Literature DB >> 1820094

A role for cholinesterases in tumorigenesis?

H Soreq1, Y Lapidot-Lifson, H Zakut.   

Abstract

Hydrolysis of the neurotransmitter acetylcholine by acetylcholinesterase (ACHE) and butyrylcholinesterase (BCHE) is the rate-limiting step in the termination of cholinergic signaling at neuromuscular junctions. A growing body of evidence suggests that these enzymes also play a role in tumorigenesis. The ACHE and BCHE genes are amplified, mutated, and/or aberrantly expressed in a variety of human tumor types. These changes could be the result of chromosome breakage, since there is an unusually high frequency of chromosomal abnormalities near the map positions of these genes (3q26-ter and 11p-ter, respectively) in such tumors, particularly hemopoietic malignancies.
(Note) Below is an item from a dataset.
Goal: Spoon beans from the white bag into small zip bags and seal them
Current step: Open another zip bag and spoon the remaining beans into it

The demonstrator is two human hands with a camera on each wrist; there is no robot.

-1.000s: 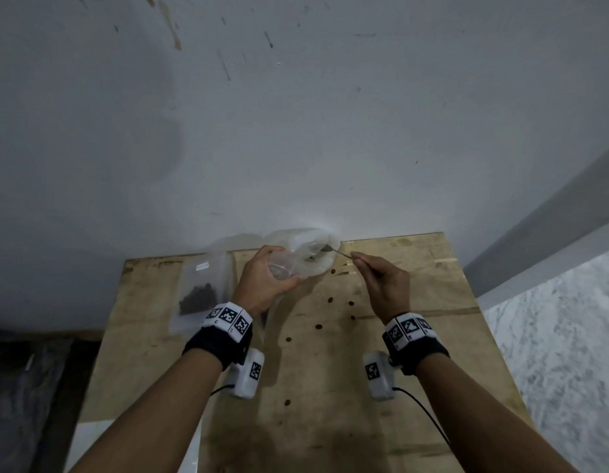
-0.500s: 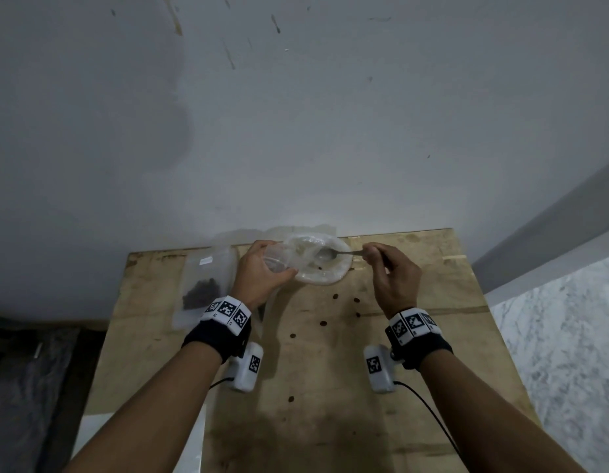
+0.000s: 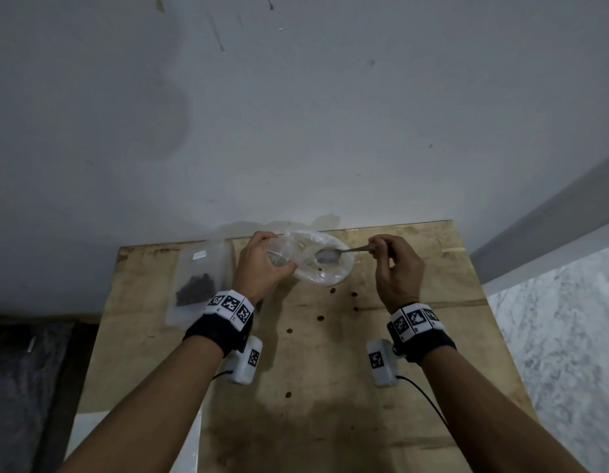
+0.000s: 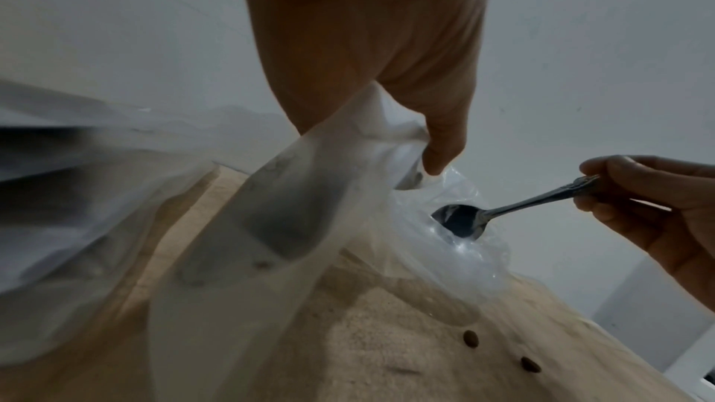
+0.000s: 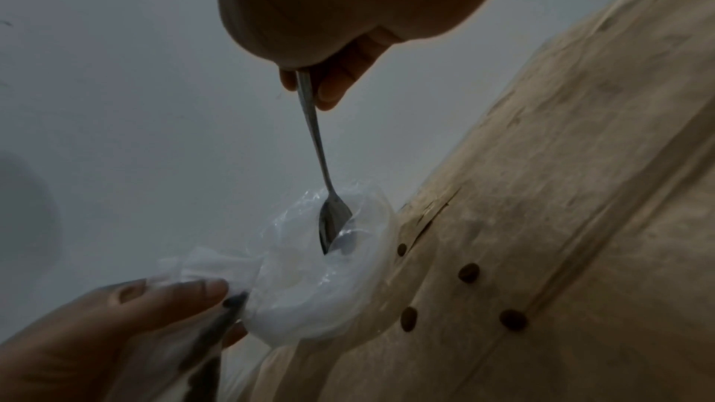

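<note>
1. A wooden table (image 3: 330, 387) stood with its far edge against a pale wall (image 3: 296, 114); marbled floor (image 3: 569, 336) showed past its right edge.
2. The white bag (image 3: 325, 268) sat at the far edge of the table, near the middle, its mouth rolled open and facing up.
3. A filled zip bag (image 3: 197, 279) with dark beans inside lay flat by the far left corner, partly hidden behind the left wrist.
4. The left hand (image 3: 262, 268) had its fingers and thumb curled round a small clear zip bag (image 3: 279, 257), held just beside the white bag's left rim; in the left wrist view this film blocked much of the table.
5. The right hand (image 3: 395, 268) pinched the handle of a metal spoon (image 3: 344, 251) between thumb and fingertips, the remaining fingers curled.
6. The spoon's bowl sat inside the white bag's mouth; what it carried could not be told.
7. Loose beans (image 3: 333, 290) lay scattered on the bare table, nearer than the white bag and between the two wrists.
</note>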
Both ACHE and BCHE contain the consensus peptide motif S/T-P-X-Z, which is found in many substrates of cdc2-related protein kinases. Here we consider the intriguing possibility that phosphorylation by cdc2-related kinases may be the molecular mechanism linking cholinesterases with tumor cell proliferation. We also discuss the notion that inhibition of these enzymes by commonly used organophosphorous poisons may be tumorigenic in humans.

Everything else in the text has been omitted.